[Excerpts from a dataset]
════════

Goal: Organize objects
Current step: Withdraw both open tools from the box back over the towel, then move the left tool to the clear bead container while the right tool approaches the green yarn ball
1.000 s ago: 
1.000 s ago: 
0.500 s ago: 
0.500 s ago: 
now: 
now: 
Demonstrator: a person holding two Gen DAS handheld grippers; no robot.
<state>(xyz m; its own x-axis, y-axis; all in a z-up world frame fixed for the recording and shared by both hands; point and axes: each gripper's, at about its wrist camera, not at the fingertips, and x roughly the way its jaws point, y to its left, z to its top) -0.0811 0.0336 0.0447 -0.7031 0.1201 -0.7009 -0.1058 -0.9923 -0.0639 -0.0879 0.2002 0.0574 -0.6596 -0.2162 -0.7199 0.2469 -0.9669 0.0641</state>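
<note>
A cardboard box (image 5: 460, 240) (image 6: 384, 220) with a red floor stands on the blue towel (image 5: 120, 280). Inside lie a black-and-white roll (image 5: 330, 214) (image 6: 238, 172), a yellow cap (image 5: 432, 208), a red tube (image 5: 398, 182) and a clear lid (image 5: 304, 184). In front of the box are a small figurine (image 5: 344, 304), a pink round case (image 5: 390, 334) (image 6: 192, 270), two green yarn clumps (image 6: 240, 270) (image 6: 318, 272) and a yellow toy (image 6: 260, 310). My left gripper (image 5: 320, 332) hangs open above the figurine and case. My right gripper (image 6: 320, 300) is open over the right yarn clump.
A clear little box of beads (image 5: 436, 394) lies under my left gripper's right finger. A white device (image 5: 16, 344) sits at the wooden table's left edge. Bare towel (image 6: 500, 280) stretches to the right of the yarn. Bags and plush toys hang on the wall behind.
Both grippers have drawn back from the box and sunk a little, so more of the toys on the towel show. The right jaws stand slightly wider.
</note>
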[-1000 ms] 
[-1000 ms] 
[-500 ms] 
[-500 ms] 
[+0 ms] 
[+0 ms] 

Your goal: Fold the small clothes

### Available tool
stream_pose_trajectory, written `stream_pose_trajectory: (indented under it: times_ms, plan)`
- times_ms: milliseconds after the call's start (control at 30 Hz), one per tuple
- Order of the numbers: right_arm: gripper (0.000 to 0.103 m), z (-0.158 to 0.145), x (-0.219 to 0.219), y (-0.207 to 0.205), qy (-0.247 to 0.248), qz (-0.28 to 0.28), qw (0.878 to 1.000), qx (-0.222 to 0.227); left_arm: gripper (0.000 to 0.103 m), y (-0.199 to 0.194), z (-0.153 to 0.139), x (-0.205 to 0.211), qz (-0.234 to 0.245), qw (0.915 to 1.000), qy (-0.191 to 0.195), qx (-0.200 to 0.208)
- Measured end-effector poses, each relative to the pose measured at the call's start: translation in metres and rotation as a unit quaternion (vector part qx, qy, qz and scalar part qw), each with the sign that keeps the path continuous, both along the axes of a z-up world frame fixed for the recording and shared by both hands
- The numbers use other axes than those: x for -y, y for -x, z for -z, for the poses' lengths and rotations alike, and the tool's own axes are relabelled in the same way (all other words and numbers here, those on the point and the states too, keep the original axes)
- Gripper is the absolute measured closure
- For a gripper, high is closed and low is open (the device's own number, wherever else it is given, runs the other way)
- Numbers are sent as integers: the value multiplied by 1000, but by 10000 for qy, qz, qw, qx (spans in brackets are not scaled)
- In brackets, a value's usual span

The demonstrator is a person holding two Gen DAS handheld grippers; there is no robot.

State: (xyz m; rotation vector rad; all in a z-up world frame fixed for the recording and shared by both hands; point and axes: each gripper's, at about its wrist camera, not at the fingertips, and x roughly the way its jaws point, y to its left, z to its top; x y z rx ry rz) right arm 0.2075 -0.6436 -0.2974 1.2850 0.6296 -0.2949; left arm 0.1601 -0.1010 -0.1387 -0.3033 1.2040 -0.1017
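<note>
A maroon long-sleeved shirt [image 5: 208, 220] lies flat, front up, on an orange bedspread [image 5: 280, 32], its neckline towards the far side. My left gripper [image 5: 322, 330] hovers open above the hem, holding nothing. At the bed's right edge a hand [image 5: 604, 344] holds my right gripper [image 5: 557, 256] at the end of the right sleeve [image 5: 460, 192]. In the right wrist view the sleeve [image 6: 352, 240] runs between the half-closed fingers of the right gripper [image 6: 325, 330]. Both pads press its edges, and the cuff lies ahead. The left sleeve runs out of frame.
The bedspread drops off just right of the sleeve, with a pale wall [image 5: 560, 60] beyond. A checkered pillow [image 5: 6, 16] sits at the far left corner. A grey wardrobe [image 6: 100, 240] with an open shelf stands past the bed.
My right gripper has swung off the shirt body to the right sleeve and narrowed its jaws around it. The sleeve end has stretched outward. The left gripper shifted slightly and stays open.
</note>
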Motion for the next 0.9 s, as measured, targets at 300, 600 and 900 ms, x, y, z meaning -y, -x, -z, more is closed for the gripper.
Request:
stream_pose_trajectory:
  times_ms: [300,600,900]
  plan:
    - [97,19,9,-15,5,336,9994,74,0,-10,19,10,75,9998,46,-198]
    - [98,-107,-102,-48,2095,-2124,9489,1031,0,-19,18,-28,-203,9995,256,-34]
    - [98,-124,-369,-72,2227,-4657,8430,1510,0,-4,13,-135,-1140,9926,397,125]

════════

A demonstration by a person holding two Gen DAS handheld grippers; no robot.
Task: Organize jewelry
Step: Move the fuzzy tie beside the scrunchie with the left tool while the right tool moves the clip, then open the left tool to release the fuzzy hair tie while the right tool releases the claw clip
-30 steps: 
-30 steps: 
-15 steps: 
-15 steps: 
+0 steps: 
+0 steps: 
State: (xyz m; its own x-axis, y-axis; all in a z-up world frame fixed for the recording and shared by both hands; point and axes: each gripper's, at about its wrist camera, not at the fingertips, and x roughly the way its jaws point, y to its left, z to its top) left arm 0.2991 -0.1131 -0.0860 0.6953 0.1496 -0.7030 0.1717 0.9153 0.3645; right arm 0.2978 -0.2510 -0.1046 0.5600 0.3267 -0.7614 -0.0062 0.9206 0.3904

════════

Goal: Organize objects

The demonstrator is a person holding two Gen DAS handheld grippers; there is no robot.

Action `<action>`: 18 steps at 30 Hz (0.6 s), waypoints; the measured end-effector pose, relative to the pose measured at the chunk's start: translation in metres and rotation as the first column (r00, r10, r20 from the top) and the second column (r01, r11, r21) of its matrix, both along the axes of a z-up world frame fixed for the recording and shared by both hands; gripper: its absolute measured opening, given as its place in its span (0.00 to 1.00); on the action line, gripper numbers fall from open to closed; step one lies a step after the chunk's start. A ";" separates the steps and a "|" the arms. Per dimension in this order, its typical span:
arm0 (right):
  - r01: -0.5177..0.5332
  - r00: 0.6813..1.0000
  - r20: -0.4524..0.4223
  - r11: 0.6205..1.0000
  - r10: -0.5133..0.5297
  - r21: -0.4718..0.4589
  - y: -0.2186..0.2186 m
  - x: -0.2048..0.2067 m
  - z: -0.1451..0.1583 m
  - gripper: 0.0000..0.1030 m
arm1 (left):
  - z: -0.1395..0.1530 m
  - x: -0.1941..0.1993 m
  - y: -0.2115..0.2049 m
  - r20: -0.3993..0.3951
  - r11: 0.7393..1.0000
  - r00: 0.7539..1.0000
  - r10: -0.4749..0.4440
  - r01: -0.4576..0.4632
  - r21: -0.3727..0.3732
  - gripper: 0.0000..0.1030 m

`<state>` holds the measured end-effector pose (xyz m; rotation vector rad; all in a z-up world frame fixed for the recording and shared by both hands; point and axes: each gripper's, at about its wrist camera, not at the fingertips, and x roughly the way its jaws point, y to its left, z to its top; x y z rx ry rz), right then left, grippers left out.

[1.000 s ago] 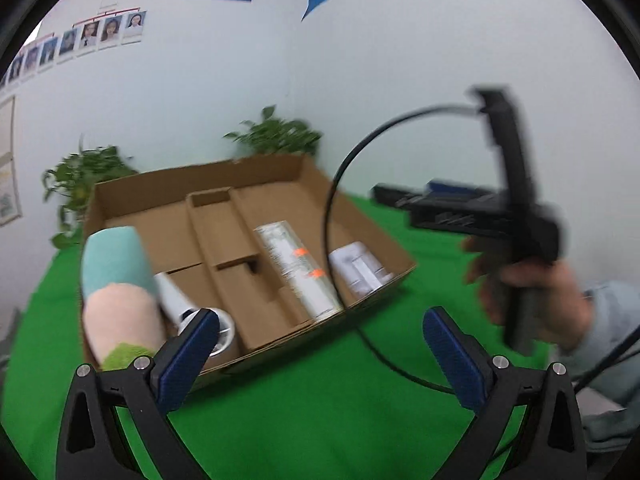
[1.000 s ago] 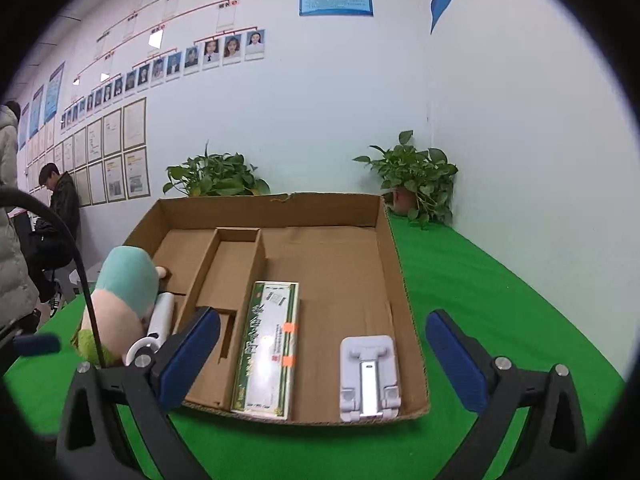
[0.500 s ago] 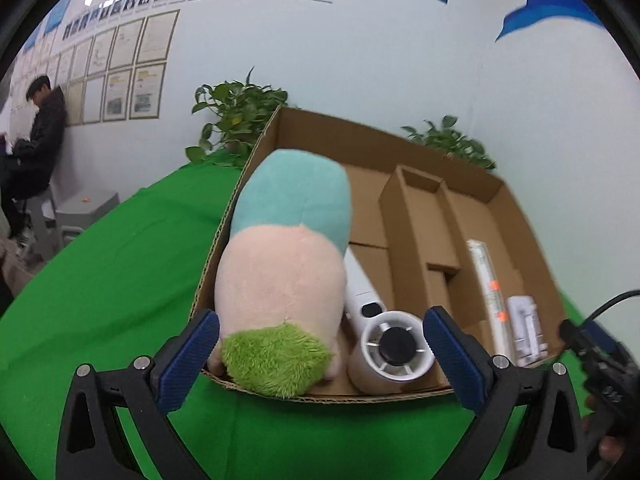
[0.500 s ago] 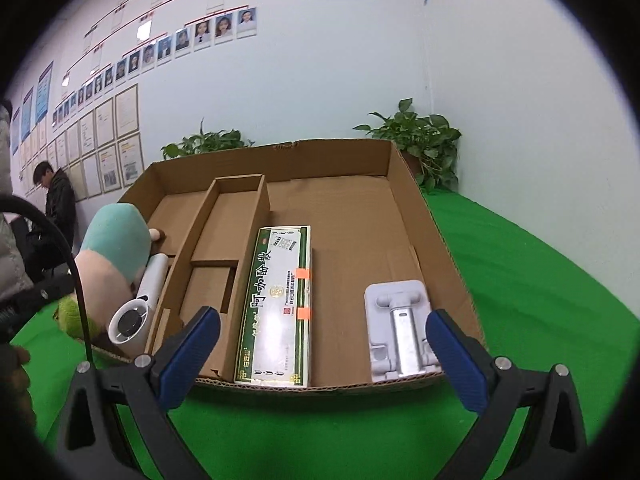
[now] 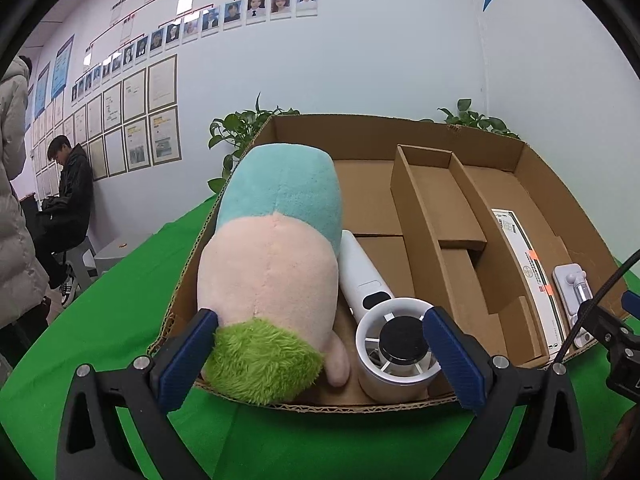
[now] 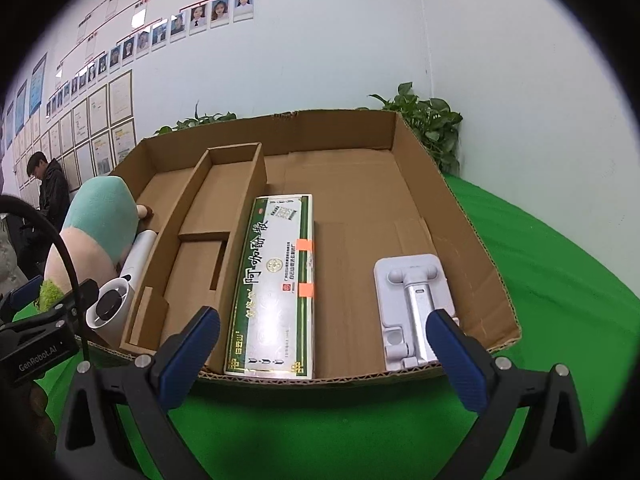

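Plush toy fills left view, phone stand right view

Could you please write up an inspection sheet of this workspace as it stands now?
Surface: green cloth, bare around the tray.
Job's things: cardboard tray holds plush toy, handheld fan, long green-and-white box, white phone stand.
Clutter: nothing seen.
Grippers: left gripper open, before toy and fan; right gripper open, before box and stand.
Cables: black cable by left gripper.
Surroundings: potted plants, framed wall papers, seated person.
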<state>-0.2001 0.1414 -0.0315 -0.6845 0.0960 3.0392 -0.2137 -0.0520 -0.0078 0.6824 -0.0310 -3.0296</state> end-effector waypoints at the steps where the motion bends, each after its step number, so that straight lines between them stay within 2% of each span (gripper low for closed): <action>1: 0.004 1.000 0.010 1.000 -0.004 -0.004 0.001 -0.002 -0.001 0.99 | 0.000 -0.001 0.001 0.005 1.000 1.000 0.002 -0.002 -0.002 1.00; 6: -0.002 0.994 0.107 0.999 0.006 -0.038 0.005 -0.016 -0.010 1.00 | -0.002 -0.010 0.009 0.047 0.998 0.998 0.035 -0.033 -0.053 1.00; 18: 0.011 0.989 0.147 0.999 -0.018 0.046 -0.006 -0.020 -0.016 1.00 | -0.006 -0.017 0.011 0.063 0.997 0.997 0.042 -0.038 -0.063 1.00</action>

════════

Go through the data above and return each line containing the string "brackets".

- Numbers are sent as integers: the value multiplied by 1000, but by 10000 for qy, qz, qw, qx (spans in brackets are not scaled)
- In brackets, a value's usual span

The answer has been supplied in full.